TASK PROMPT
Look through the lines below; wherever the word "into" appears, copy that line.

DATA EXTRACT

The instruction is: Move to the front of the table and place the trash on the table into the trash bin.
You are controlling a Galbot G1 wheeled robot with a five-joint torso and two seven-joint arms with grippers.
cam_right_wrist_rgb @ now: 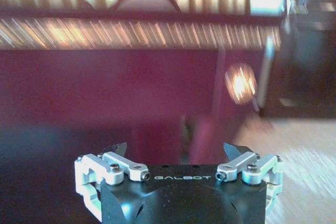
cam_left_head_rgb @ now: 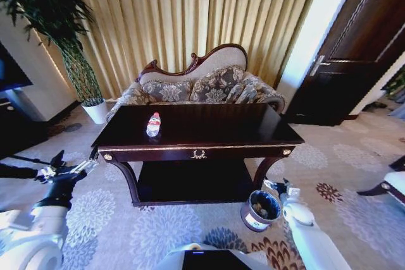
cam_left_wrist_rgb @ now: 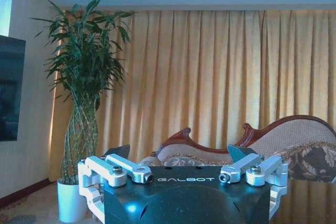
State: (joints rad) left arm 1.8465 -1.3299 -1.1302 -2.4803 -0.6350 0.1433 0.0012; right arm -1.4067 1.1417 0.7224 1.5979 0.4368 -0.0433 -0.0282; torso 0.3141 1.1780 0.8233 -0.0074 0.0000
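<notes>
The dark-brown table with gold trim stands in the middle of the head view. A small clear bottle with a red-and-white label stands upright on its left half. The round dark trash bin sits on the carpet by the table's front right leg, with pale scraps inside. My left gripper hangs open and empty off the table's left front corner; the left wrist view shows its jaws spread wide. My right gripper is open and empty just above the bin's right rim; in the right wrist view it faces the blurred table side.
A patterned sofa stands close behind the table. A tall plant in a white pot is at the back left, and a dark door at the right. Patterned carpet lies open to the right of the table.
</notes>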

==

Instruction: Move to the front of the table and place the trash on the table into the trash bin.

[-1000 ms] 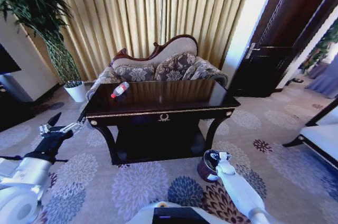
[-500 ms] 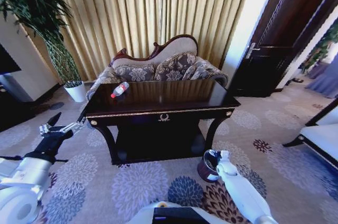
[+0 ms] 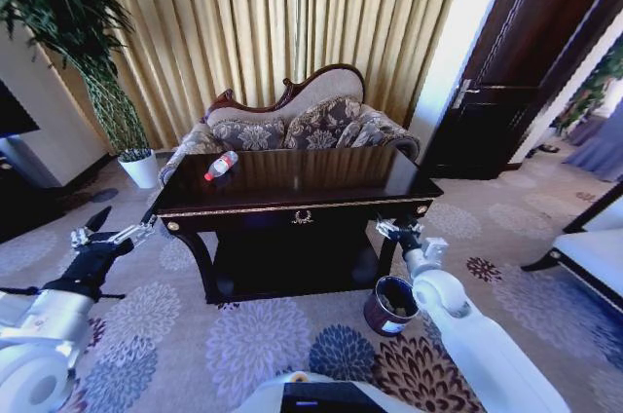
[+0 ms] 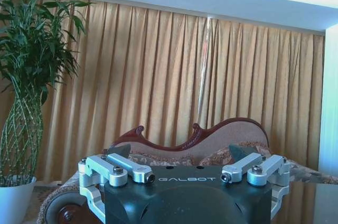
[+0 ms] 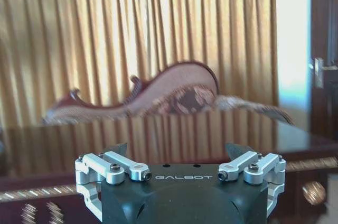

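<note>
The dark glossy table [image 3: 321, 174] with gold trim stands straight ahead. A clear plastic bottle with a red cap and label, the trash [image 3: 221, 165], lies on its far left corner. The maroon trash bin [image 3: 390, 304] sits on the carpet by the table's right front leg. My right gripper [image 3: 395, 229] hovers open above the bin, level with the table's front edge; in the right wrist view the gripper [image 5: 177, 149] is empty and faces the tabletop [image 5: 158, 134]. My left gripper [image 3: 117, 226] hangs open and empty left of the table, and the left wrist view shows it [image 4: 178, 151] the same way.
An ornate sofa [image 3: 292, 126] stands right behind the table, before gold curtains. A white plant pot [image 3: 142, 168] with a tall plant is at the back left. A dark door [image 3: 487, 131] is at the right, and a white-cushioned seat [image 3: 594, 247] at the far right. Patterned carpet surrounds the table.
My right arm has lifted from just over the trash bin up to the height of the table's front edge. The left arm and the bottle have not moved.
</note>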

EXERCISE SOLUTION
The instruction is: Move to the front of the table and place the trash on the table into the trash bin.
Instruction: Move to the front of the table and place the trash on the table into the trash bin.

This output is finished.